By Jay Heflin - 07/20/10 09:58 PM EDT
"It goes without saying that the German Government recognizes the U.S. Government's right to combat tax avoidance and evasion," wrote German Ambassador Klaus Scharioth. "But it is our view that the proposed legislation goes well beyond this objective and, as a result, will be in conflict with provisions of the German-U.S. tax treaty."
Neal has argued an increasing amount of U.S. premiums have migrated offshore simply to avoid taxation. His bill attempts to limit this activity by denying the deduction if premiums that are moved offshore exceed a certain amount.
His provision could raise as much as $15 billion and has gotten considerable attention from lawmakers seeking to offset their legislative priorities.

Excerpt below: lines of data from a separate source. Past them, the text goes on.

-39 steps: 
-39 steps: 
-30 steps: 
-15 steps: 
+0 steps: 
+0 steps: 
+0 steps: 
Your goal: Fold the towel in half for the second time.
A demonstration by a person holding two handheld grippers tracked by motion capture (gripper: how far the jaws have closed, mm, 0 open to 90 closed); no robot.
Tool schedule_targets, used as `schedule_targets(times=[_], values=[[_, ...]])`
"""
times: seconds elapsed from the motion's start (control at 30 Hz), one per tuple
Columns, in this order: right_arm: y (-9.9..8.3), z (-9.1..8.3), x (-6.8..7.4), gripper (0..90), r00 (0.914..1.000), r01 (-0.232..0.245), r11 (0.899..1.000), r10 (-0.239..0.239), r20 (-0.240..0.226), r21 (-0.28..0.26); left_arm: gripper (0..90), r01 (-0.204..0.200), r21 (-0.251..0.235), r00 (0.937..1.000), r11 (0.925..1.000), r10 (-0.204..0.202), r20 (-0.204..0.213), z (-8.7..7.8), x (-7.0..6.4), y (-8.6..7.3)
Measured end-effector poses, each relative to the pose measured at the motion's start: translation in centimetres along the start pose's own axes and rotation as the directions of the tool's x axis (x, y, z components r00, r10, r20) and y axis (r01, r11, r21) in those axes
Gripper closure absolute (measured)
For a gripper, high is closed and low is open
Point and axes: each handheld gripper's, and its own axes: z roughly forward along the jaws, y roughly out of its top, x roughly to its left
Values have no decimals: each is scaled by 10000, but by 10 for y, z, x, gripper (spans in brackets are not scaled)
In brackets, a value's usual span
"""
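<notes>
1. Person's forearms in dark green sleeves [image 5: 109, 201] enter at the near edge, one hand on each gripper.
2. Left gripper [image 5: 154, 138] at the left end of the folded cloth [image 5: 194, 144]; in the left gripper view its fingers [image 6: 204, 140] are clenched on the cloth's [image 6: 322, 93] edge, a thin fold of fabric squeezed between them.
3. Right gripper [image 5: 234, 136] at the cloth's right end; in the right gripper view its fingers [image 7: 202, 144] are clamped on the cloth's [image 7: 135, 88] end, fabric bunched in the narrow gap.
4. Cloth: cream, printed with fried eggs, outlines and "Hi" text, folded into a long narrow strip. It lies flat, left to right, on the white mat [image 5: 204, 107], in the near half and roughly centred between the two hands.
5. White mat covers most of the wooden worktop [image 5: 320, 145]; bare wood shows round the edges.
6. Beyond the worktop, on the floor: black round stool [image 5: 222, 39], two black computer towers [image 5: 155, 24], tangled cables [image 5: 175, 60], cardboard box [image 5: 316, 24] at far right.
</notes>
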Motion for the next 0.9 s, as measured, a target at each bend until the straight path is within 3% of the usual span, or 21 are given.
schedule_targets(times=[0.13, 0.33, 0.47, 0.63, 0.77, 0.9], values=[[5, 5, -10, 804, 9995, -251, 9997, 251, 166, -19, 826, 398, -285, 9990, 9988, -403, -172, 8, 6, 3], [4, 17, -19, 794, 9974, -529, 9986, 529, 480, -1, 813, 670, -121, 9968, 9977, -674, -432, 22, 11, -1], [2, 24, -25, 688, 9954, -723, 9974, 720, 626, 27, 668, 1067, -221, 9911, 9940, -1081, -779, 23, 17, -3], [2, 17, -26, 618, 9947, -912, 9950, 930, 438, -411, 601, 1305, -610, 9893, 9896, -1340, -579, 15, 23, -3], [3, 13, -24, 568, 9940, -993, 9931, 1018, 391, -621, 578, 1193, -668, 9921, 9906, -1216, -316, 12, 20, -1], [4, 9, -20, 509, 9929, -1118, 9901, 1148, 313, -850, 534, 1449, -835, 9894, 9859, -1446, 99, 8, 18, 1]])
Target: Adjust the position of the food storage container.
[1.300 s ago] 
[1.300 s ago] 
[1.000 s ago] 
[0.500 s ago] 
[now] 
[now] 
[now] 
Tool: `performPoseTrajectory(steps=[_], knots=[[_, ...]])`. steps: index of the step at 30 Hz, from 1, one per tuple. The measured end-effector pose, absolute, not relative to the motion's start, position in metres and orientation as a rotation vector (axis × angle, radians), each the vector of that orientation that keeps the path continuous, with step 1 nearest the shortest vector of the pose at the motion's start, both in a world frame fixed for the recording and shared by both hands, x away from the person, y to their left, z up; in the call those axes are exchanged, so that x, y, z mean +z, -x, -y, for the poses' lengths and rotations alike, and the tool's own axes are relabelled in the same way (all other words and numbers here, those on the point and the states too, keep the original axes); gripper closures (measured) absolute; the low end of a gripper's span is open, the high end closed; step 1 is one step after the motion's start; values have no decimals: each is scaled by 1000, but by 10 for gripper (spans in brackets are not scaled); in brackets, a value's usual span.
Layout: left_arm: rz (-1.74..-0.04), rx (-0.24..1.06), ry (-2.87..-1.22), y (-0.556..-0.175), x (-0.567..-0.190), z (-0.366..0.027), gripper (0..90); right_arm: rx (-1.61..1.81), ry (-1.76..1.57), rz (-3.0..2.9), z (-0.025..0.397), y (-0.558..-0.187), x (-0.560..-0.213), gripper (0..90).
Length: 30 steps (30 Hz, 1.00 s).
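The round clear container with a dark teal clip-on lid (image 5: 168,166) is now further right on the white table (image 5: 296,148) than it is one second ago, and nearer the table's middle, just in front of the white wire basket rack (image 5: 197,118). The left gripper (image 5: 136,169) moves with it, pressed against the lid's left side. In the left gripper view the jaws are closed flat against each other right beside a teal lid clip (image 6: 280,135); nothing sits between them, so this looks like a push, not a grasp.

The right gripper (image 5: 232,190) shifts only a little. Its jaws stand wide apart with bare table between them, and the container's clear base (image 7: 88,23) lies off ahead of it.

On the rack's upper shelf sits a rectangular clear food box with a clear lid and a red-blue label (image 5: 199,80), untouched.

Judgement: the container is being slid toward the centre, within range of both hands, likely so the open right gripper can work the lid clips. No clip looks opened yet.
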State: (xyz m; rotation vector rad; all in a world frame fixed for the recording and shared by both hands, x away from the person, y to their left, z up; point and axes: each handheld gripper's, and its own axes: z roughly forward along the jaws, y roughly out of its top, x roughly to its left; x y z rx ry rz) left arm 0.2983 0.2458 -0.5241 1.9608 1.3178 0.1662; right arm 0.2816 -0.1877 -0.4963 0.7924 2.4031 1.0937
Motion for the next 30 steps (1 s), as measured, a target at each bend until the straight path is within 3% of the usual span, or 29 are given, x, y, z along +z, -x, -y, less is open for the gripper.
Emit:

Scharioth argues in this letter that the bill not only conflicts with the countries' treaty, but it might also be incompatible with World Trade Organization principles.
"[The] German Government has concerns about the legislation's compatibility with WTO principles, particularly with a view to the obligations related to the General Agreement on Trade in Services," the letter states. "Specifically, the German Government would like to refer to the relevant obligations concerning national treatment."
Scharioth concludes: "I would be grateful if you could take into account the concerns of the German Government in your deliberations as you continue to discuss [this] proposal."